ASSIGNMENT = Please write out the listing again, keeping every character the same.
==================================================
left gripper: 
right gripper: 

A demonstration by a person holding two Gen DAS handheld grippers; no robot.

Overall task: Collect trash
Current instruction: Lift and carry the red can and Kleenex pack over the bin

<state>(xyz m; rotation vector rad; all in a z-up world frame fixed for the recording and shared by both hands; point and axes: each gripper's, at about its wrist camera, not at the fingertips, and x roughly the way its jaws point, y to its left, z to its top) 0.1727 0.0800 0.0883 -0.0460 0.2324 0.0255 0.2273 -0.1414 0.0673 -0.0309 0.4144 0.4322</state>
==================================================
TASK OUTPUT =
left gripper: 
right gripper: 

A demonstration by a person holding two Gen DAS handheld grippers; no robot.

Overall task: Collect trash
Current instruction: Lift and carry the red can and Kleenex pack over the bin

<state>(xyz m; rotation vector rad; all in a z-up world frame fixed for the recording and shared by both hands; point and axes: each gripper's, at about its wrist camera, not at the fingertips, and x roughly the way its jaws point, y to its left, z to its top) 0.1727 0.0800 0.0883 -0.0460 0.2324 0.0255 0.2273 -0.1414 0.0673 -0.0309 0.4144 0.4322</state>

The exercise is fully answered.